▸ Given material:
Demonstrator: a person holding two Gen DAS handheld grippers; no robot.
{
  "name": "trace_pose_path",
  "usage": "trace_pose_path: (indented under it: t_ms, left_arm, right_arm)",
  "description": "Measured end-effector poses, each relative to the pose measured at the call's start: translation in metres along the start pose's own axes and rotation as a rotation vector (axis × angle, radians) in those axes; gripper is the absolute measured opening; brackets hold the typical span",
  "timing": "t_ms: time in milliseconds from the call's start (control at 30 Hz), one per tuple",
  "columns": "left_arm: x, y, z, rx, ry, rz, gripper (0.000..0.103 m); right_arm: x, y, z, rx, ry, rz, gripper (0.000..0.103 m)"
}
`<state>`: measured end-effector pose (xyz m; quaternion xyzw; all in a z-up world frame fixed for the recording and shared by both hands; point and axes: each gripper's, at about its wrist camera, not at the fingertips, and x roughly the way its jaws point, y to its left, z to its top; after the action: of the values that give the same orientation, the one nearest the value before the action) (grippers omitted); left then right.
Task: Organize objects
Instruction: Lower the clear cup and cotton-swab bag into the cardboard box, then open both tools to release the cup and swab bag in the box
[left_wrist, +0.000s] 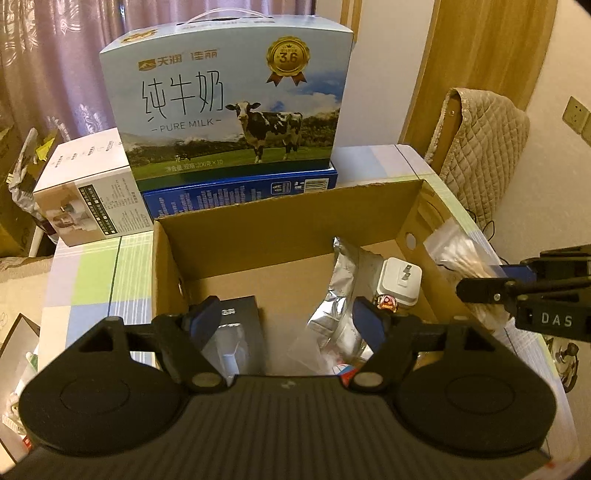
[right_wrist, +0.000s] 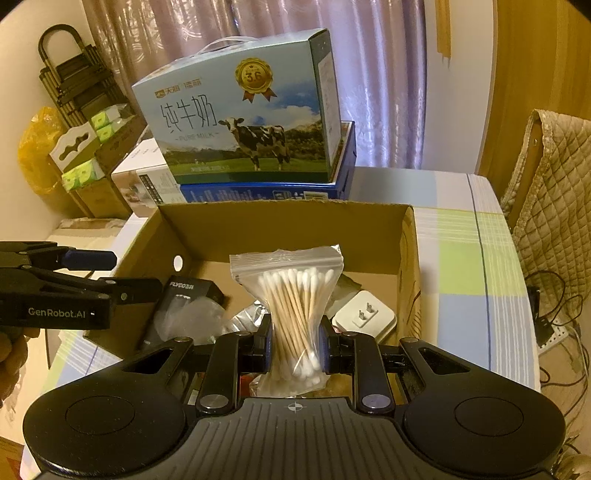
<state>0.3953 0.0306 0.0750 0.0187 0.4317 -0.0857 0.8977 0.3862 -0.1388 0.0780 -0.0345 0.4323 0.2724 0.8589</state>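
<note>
Fingers (right_wrist: 263, 341) of my right gripper (right_wrist: 295, 347) are closed on a clear zip bag of cotton swabs (right_wrist: 291, 314), pinching it at its waist so the bag stands upright above the near part of the open cardboard box (right_wrist: 280, 221). My left gripper (left_wrist: 288, 325) hangs over the same box with its fingers (left_wrist: 205, 321) spread wide and nothing between them. From the left wrist view, the right gripper (left_wrist: 517, 291) enters at the right edge, just outside the box's right wall, with the swab bag (left_wrist: 458, 254) seen beside it. Inside the box: a black FLYCO carton (right_wrist: 184, 306) at the left, a crumpled silver foil pouch (left_wrist: 340, 295) in the middle, and a white plug adapter (right_wrist: 365, 314) with its two prongs facing up at the right. The box rests on a surface (right_wrist: 461, 266) covered by a checked cloth in green, blue and white. Behind the box, a pure milk carton (left_wrist: 229, 107) printed with a cow stands on a flat blue box (left_wrist: 240, 192); a white appliance box (left_wrist: 92, 192) sits to its left.
</note>
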Motion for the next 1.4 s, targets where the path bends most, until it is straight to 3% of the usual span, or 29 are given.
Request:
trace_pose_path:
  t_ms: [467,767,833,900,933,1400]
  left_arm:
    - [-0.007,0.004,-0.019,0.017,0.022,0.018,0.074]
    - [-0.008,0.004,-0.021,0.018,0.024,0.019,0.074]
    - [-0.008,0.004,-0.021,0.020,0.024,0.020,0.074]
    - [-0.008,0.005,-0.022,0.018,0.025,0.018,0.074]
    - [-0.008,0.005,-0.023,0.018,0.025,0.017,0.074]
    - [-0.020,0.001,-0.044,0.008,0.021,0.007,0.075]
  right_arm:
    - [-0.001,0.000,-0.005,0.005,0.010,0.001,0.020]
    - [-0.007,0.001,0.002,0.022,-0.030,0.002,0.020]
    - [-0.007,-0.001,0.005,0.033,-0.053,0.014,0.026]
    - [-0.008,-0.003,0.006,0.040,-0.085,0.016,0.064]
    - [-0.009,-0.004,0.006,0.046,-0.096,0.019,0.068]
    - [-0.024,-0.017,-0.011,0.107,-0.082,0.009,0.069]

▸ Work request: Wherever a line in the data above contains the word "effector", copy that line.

▸ Answer section:
  "description": "Measured end-effector poses, each relative to the pose measured at the call's start: translation in metres along the start pose's own axes and rotation as a rotation vector (axis × angle, radians) in those axes; gripper is the absolute measured opening; brackets hold the typical span",
`<state>`: measured end-effector pose (xyz m; quaternion xyzw; all in a z-up world frame fixed for the recording and shared by both hands; point and axes: each gripper's, at about its wrist camera, not at the fingertips, and x roughly the way its jaws point, y to its left, z to its top; after the action: of the values that give the same orientation, the one nearest the value before the action) (grippers omitted); left then right.

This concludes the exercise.